Problem details - Make an exact copy of all the records that follow, apart from the pictures.

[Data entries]

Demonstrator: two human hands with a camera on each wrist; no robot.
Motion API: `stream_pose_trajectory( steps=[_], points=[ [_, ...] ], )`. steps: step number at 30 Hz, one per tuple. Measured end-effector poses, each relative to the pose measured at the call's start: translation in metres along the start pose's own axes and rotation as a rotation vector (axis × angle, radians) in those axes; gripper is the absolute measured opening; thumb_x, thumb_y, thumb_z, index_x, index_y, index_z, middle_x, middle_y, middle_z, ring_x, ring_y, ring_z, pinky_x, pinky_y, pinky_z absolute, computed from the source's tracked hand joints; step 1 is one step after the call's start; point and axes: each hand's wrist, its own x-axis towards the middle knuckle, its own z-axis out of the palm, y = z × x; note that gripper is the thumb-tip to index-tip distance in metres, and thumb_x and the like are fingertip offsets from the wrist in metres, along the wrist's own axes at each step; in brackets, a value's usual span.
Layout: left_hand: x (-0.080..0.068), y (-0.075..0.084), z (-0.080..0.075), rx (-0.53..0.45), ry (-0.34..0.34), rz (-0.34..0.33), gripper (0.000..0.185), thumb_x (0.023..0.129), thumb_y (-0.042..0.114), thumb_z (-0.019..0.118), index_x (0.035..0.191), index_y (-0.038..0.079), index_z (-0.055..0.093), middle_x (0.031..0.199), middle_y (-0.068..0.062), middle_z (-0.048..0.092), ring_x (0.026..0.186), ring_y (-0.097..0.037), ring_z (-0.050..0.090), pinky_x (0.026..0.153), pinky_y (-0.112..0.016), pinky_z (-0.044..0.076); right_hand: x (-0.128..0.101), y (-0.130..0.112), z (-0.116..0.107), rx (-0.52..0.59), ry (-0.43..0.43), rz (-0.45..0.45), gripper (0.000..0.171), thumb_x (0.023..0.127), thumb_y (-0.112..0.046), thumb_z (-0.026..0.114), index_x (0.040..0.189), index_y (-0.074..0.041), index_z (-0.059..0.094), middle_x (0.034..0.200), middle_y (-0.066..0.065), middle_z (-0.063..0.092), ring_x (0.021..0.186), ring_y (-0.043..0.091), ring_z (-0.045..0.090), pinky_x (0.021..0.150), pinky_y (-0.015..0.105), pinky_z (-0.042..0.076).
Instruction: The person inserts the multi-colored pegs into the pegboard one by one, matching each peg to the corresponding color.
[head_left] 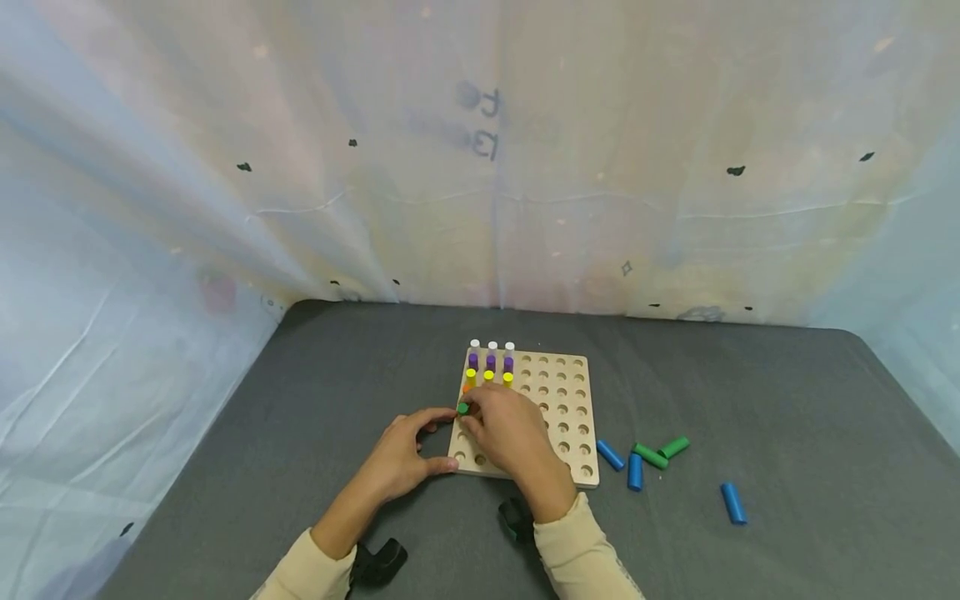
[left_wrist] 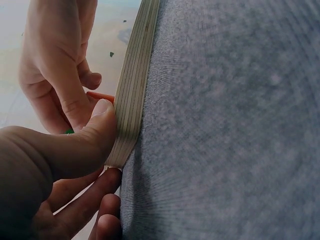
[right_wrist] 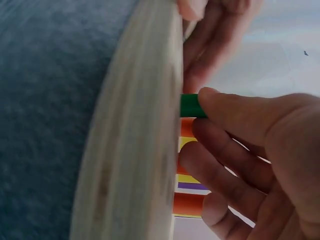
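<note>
A wooden pegboard (head_left: 566, 400) with rows of round holes lies on the grey surface. My right hand (head_left: 513, 429) pinches a green peg (right_wrist: 190, 105) between thumb and finger. The peg stands upright at the board's left column, its lower end against or in a hole. My left hand (head_left: 401, 454) holds the board's near left corner, thumb at the near edge and fingers along the left side. Behind the right hand stand white pegs (head_left: 492, 346), purple pegs (head_left: 491, 363) and yellow pegs (head_left: 488, 376). Orange pegs (right_wrist: 189, 203) are partly hidden by the right hand's fingers.
Loose blue pegs (head_left: 635, 472) and green pegs (head_left: 649, 456) lie right of the board, with another blue peg (head_left: 733, 503) farther right. A pale, marked curtain (head_left: 600, 233) hangs behind the grey table (head_left: 360, 358).
</note>
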Motion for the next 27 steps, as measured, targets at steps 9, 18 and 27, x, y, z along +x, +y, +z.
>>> stream_pose_trajectory(
  steps=[9, 18, 27],
  points=[
    [-0.001, 0.002, -0.002, 0.006, -0.001, -0.006, 0.062, 0.071, 0.024, 0.089, 0.129, 0.026, 0.065, 0.120, -0.003, 0.066, 0.110, -0.020, 0.056, 0.086, -0.040, 0.051, 0.001, -0.003, 0.000, -0.040, -0.003, 0.008, 0.016, 0.087, -0.027, 0.077, 0.101, -0.018, 0.076, 0.089, -0.003, 0.069, 0.075, 0.012, 0.064, 0.065, 0.031, 0.050],
    [-0.001, 0.001, -0.001, 0.014, -0.001, -0.007, 0.062, 0.072, 0.024, 0.089, 0.129, 0.027, 0.065, 0.121, -0.003, 0.066, 0.109, -0.020, 0.055, 0.086, -0.039, 0.051, -0.002, -0.002, -0.008, -0.051, -0.043, -0.009, 0.022, 0.088, -0.023, 0.076, 0.109, -0.018, 0.076, 0.092, -0.002, 0.073, 0.078, 0.013, 0.065, 0.065, 0.030, 0.050],
    [0.000, 0.000, 0.000, 0.022, 0.004, -0.008, 0.061, 0.071, 0.024, 0.090, 0.128, 0.027, 0.066, 0.119, -0.004, 0.065, 0.107, -0.020, 0.055, 0.086, -0.040, 0.051, -0.025, 0.008, -0.046, -0.006, -0.073, 0.097, 0.028, 0.091, -0.031, 0.073, 0.116, -0.019, 0.075, 0.108, -0.002, 0.074, 0.082, 0.009, 0.066, 0.065, 0.029, 0.050]
  ],
)
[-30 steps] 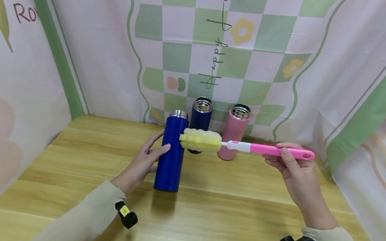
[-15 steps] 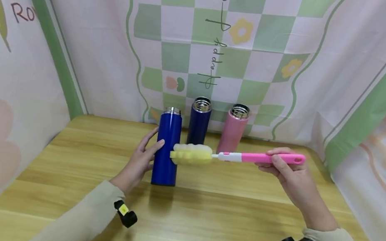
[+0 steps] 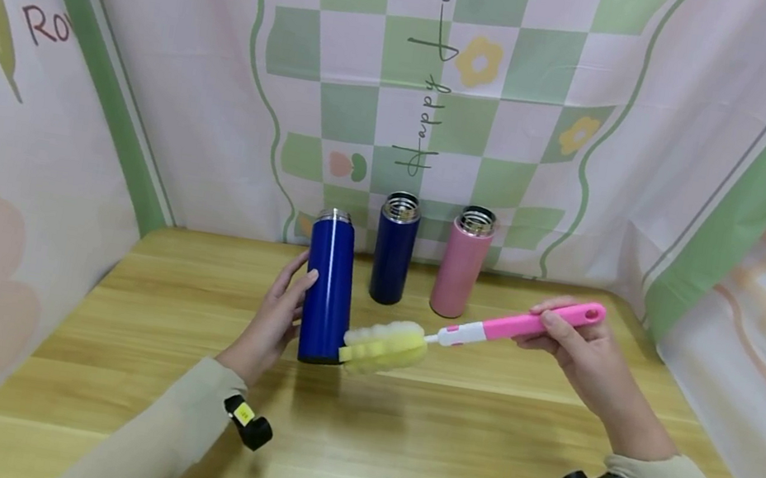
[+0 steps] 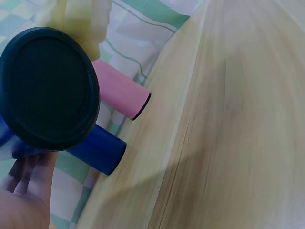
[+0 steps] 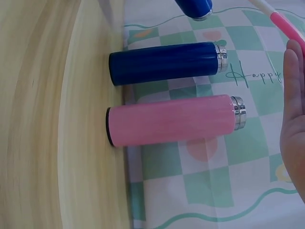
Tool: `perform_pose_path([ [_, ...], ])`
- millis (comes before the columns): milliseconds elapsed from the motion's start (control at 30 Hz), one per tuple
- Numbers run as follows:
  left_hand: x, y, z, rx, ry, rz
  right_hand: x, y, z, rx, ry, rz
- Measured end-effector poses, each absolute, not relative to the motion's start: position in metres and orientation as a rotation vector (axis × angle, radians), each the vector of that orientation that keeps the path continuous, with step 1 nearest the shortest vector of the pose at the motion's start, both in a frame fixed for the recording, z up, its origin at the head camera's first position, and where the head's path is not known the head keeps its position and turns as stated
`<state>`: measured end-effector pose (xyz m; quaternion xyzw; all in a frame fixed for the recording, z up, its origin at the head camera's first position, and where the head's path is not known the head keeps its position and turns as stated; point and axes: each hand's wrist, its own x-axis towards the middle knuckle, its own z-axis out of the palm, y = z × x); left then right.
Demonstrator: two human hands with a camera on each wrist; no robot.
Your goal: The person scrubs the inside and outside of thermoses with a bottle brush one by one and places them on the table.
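Head view shows the left hand (image 3: 272,320) wrapped around the blue bottle (image 3: 327,287), held slightly tilted just above the desk (image 3: 396,442), its dark base visible in the left wrist view. The right hand (image 3: 578,358) pinches the pink handle of the sponge brush (image 3: 458,337), whose yellow sponge head touches the bottle's lower side. A navy bottle (image 3: 394,247) and a pink bottle (image 3: 464,263) stand upright behind, near the backdrop.

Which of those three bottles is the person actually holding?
The bright blue bottle, the nearest of the three: the left hand grips it. The navy bottle and pink bottle stand untouched behind.
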<state>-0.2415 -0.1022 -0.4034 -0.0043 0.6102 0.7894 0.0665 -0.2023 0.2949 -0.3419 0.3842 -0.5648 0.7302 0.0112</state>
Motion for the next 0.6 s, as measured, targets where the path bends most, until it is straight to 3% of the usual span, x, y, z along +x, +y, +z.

Finished task -
Demonstrator: two human hands with a camera on each wrist; no robot.
Motion API: `stream_pose_trajectory( steps=[_], points=[ [_, ...] ], )`. steps: step number at 30 Hz, one per tuple. Measured end-effector poses, each relative to the pose measured at the call's start: translation in metres along the start pose's own axes and rotation as a rotation vector (axis × angle, radians) in those axes; gripper is the absolute measured opening; thumb_x, thumb_y, thumb_z, index_x, index_y, index_z, middle_x, middle_y, middle_z, ring_x, ring_y, ring_z, pinky_x, pinky_y, pinky_z absolute, computed from the source's tracked hand joints; step 1 is one step after the call's start; point and axes: each hand's wrist, its own x-axis towards the middle knuckle, its own z-axis out of the palm, y = z × x; note that gripper is the thumb-tip to index-tip distance in metres, and thumb_x and the like are fingertip offsets from the wrist in metres, along the wrist's own axes at each step; in brackets, a value's usual span.
Layout: left_hand: x (-0.080..0.068), y (-0.075..0.084), z (-0.080..0.075), rx (-0.53..0.45), ry (-0.34..0.34), rz (-0.34..0.33), gripper (0.000..0.185), thumb_x (0.023..0.129), thumb_y (-0.042..0.114), thumb_z (-0.019..0.118), index_x (0.035..0.191), index_y (-0.038..0.079), index_z (-0.055..0.093), middle_x (0.031..0.199), middle_y (-0.068..0.062), middle_z (-0.048..0.092), ring_x (0.026..0.186), ring_y (-0.097..0.037), ring_z (-0.050..0.090), pinky_x (0.026..0.153), pinky_y (-0.112..0.016), pinky_z (-0.044..0.076); right_hand: x (-0.128..0.101), y (-0.130..0.112), z (-0.116..0.107), rx (-0.52..0.59), ry (-0.43..0.43), rz (-0.45..0.45), gripper (0.000..0.171), thumb_x (0.023..0.127), thumb_y (-0.112..0.046), thumb_z (-0.026..0.114), index_x (0.040..0.189), index_y (-0.074..0.041), index_z (-0.059..0.094), middle_x (0.034..0.200), middle_y (-0.066..0.065), middle_z (-0.063..0.092), ring_x (0.021..0.186), ring_y (-0.043..0.091), ring_z (-0.045..0.090), pinky_x (0.021..0.150), pinky_y (-0.015..0.105), pinky_z (-0.042..0.076).
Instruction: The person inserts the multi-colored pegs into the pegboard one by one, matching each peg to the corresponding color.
[head_left] 
[left_wrist] 
[right_wrist] 
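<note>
A wooden pegboard (head_left: 566, 400) with rows of round holes lies on the grey surface. My right hand (head_left: 513, 429) pinches a green peg (right_wrist: 190, 105) between thumb and finger. The peg stands upright at the board's left column, its lower end against or in a hole. My left hand (head_left: 401, 454) holds the board's near left corner, thumb at the near edge and fingers along the left side. Behind the right hand stand white pegs (head_left: 492, 346), purple pegs (head_left: 491, 363) and yellow pegs (head_left: 488, 376). Orange pegs (right_wrist: 189, 203) are partly hidden by the right hand's fingers.
Loose blue pegs (head_left: 635, 472) and green pegs (head_left: 649, 456) lie right of the board, with another blue peg (head_left: 733, 503) farther right. A pale, marked curtain (head_left: 600, 233) hangs behind the grey table (head_left: 360, 358).
</note>
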Motion for the next 27 steps, as measured, targets at steps 9, 18 and 27, x, y, z along +x, +y, +z.
>>> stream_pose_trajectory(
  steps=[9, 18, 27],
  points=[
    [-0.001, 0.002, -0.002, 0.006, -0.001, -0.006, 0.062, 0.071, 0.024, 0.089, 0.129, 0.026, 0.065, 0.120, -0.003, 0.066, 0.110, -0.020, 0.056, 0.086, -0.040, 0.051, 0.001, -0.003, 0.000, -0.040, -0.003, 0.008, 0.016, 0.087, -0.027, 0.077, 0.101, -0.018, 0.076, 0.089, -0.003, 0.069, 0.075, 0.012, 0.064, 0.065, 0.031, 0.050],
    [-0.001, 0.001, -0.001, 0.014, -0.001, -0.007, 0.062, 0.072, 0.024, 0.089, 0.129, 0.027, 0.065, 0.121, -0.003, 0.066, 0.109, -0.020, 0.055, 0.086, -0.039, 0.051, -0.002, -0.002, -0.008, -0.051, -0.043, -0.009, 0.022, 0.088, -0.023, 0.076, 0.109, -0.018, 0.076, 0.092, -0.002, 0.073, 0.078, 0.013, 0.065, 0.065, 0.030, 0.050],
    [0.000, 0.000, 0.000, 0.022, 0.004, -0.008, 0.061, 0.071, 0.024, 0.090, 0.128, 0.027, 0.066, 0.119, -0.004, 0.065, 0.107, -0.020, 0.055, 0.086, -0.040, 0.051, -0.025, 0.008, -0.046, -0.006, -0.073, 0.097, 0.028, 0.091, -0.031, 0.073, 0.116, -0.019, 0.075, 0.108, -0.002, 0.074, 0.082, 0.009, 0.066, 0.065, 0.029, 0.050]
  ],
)
[-30 steps] 
[-15 steps] 
[+0 steps] 
[+0 steps] 
[+0 steps] 
Tool: `perform_pose_path([ [_, ...], ])`
- millis (comes before the columns): milliseconds elapsed from the motion's start (control at 30 Hz), one per tuple
- Numbers run as follows:
  left_hand: x, y, z, rx, ry, rz
  right_hand: x, y, z, rx, ry, rz
- Measured end-effector poses, each absolute, not relative to the motion's start: position in metres and orientation as a rotation vector (axis × angle, radians), each the vector of that orientation that keeps the path continuous, with step 1 nearest the shortest vector of the pose at the motion's start, both in a frame fixed for the recording, z up, its origin at the head camera's first position, and where the head's path is not known the head keeps its position and turns as stated
`<state>`: measured end-effector pose (xyz m; quaternion xyzw; all in a frame fixed for the recording, z up, its origin at the head camera's first position, and where the head's path is not known the head keeps its position and turns as stated; point and axes: each hand's wrist, its own x-axis towards the middle knuckle, its own z-axis out of the palm, y = z × x); left then right.
Demonstrator: two human hands with a camera on each wrist; no robot.
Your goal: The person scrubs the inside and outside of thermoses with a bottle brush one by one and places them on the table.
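Head view shows the left hand (image 3: 272,320) wrapped around the blue bottle (image 3: 327,287), held slightly tilted just above the desk (image 3: 396,442), its dark base visible in the left wrist view. The right hand (image 3: 578,358) pinches the pink handle of the sponge brush (image 3: 458,337), whose yellow sponge head touches the bottle's lower side. A navy bottle (image 3: 394,247) and a pink bottle (image 3: 464,263) stand upright behind, near the backdrop.

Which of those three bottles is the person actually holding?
The bright blue bottle, the nearest of the three: the left hand grips it. The navy bottle and pink bottle stand untouched behind.
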<state>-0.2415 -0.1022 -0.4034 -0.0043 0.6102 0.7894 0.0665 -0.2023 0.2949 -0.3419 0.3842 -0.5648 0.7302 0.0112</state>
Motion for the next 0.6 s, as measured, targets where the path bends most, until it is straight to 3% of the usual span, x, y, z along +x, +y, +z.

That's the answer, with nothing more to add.